Task requirements: Work through the material beneath and count the lines that include "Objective"; the answer is that number alone.

The records:
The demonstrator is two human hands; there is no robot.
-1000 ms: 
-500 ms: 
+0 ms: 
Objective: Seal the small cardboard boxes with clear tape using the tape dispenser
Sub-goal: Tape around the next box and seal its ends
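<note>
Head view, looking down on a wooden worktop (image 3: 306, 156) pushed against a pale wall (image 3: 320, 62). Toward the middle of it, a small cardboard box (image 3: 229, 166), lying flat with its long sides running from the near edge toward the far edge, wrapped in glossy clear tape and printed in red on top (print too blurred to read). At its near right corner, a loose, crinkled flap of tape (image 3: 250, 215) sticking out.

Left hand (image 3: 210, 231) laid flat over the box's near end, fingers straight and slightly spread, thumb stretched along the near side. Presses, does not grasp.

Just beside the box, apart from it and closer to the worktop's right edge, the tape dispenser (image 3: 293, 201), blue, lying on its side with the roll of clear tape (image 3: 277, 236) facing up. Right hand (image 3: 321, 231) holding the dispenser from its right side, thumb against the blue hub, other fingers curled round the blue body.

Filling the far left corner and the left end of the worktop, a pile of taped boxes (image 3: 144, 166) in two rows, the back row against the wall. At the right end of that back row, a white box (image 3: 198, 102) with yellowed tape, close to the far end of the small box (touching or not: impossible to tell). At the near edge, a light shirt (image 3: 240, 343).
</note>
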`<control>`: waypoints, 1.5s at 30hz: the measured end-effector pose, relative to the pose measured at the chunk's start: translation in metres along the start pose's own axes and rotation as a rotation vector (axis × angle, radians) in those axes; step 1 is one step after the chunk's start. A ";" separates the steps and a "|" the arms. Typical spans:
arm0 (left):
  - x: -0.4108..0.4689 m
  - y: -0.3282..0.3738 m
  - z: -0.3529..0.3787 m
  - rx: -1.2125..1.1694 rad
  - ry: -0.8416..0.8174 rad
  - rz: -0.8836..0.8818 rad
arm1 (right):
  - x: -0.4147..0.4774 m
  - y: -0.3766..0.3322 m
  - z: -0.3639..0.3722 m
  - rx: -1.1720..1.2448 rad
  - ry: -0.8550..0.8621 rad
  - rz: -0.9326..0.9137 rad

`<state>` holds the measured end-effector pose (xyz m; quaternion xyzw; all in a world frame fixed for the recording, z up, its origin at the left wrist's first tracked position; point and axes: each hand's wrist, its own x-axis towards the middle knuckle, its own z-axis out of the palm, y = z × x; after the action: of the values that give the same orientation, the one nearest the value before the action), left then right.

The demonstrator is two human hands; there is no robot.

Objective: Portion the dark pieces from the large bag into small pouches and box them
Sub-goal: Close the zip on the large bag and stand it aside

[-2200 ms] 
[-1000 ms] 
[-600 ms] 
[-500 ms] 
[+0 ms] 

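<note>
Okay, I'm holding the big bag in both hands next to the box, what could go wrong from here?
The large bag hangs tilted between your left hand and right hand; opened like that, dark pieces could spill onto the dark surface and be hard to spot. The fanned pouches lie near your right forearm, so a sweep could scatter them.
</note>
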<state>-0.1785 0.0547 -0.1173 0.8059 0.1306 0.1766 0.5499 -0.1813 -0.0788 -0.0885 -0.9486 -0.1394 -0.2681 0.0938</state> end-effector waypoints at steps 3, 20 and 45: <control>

Answer box: 2